Cuando todo parecía abocado al choque inevitable, cuando los profesionales del odio ya salivaban esperando el enfrentamiento en las calles, ocurrió algo imprevisto. El sentido común, ese que lleva siglos enterrado bajo capas de ideología, empezó a brotar en el rincón más inesperado: la conciencia de la gente corriente.

Muchos de los que habían salido a la plaza a celebrar la llegada de la Tercera República, creyendo ingenuamente que el nuevo sistema era una varita mágica que solucionaría todos sus males por arte de birlibirloque, empezaron a caerse del guindo. Miraron sus cuentas bancarias, miraron el precio del café en la barra del bar, miraron el futuro de sus hijos y comprendieron la gran verdad: ningún decreto, ningún cambio de régimen y ningún discurso encendido desde un atril te garantiza una vida digna. Eso solo se consigue con el esfuerzo personal, con el madrugón diario, con el trabajo constante y con la dignidad de cumplir con el deber de cada uno, según las circunstancias personales y profesionales que a cada cual le haya tocado en suerte vivir. La República no regalaba el pan; el pan había que seguir ganándoselo.

Al mismo tiempo, la realidad material obró el milagro de la madurez. Quienes entendían el nuevo Estado como un cortijo exclusivo de su bando abrieron los ojos y vieron que en la acera de enfrente, bajo la misma bandera roja y gualda sin corona, había vecinos que pensaban diferente pero que compartían los mismos problemas. Comprendieron que la República pertenecía tanto a los unos como a los otros, y que el país solo se levantaría si todos, sin excepción, arrimaban el hombro en la misma dirección.

Para que ese cambio fuera posible, el primer paso era el más difícil pero el más urgente: dejar de escuchar. Cerrar las redes sociales, apagar los platós de televisión y dar la espalda a esos líderes de opinión y políticos profesionales que no buscaban ciudadanos libres, sino adeptos ciegos; borregos dóciles que les siguieran en su estrategia de tierra quemada sin preguntarse jamás el porqué de las cosas.

En los talleres de cuatro empleados, en las consultas de los hospitales y en las mesas de los cafés donde la gente de verdad se gana la vida, empezó a tejerse un pacto silencioso de inmunidad contra la crispación. La sociedad pastueña decidió, por fin, empezar a hacerse preguntas. Y en esa primera pregunta compartida entre rivales políticos, España empezó, de verdad, a salvarse a sí misma.

Epílogo

Al final, cuando la tinta se asienta sobre el papel, uno recuerda que todo esto no es más que un relato, una ficción nacida entre las cuatro paredes de un despacho. A fin de cuentas, yo solo soy eso: el Escribidor de Sueños.

Pero este sueño de hoy, aunque haya osado dejar caer una monarquía en el tablero de la imaginación, no sería un mal sueño si de verdad acabase así. Si sirviera para que la sociedad saliera del ruido permanente, apagara el ruido de los platós y redescubriera el valor del esfuerzo y del respeto mutuo, firmaría ahora mismo este desenlace. Sería el sueño de una España madura que prefiere el taller y el libro a la trinchera ideológica.
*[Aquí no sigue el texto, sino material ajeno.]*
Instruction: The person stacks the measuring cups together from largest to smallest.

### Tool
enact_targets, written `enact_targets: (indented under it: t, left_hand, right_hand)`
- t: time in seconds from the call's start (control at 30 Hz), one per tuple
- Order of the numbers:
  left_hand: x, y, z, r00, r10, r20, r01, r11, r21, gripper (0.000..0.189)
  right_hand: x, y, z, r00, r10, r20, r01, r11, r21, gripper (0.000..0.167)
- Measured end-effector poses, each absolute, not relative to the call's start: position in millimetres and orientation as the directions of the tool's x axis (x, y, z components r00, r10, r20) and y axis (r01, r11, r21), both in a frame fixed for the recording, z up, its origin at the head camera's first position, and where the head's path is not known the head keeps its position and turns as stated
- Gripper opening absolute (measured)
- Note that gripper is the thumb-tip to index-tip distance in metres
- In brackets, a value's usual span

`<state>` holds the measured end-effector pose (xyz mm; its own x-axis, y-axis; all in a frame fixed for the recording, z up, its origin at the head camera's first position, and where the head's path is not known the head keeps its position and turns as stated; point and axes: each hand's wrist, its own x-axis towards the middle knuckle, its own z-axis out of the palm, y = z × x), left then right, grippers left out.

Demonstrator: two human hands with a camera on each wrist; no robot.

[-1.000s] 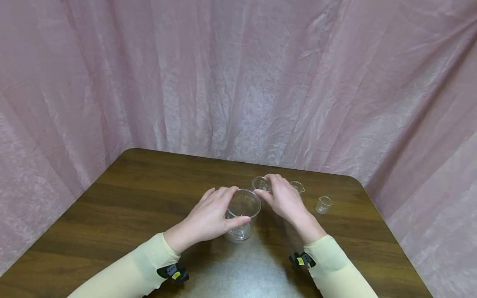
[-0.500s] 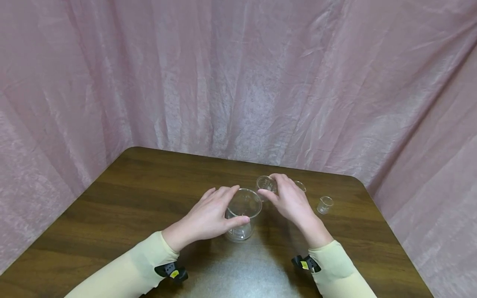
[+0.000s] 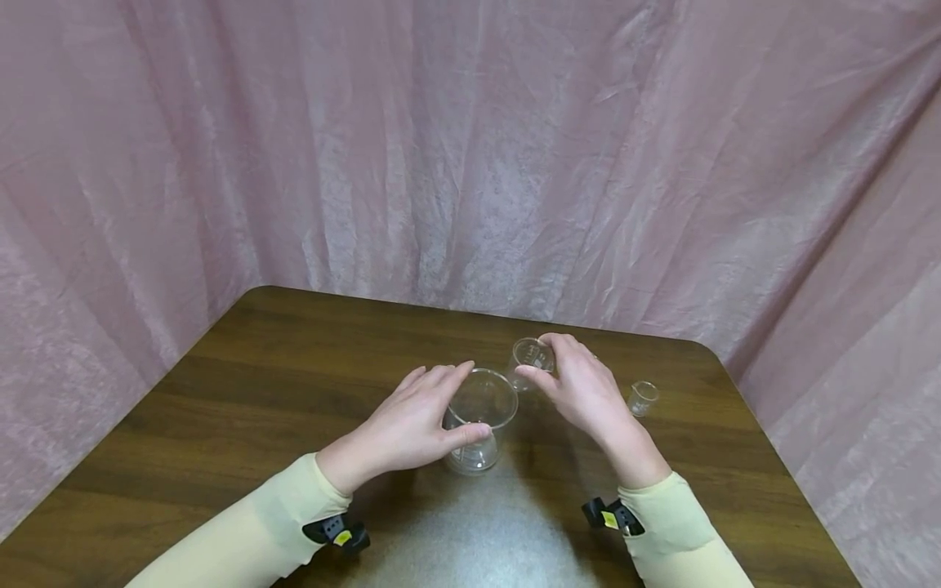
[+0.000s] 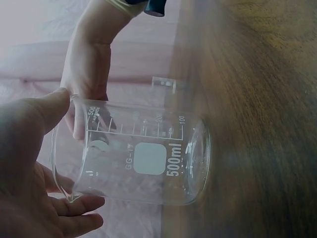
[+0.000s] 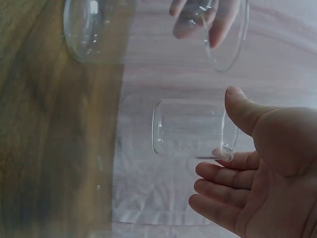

Para que, al menos en mis historias, la cordura de la gente corriente tenga siempre una oportunidad frente al ruido de quienes viven de dividirnos. Si el sueño acaba de otra forma, no hace falta que yo gaste una sola gota de tinta en describirlo. Cualquiera que tenga ojos para mirar el pasado puede imaginarse el final de la película, ese que se escribe con letras de sangre, rencor y barro.

Por eso prefiero seguir encendiendo la luz en la noche del folio en blanco. Para que, al menos en mis historias, gane la cordura de la gente normal frente a los profesionales del eslogan.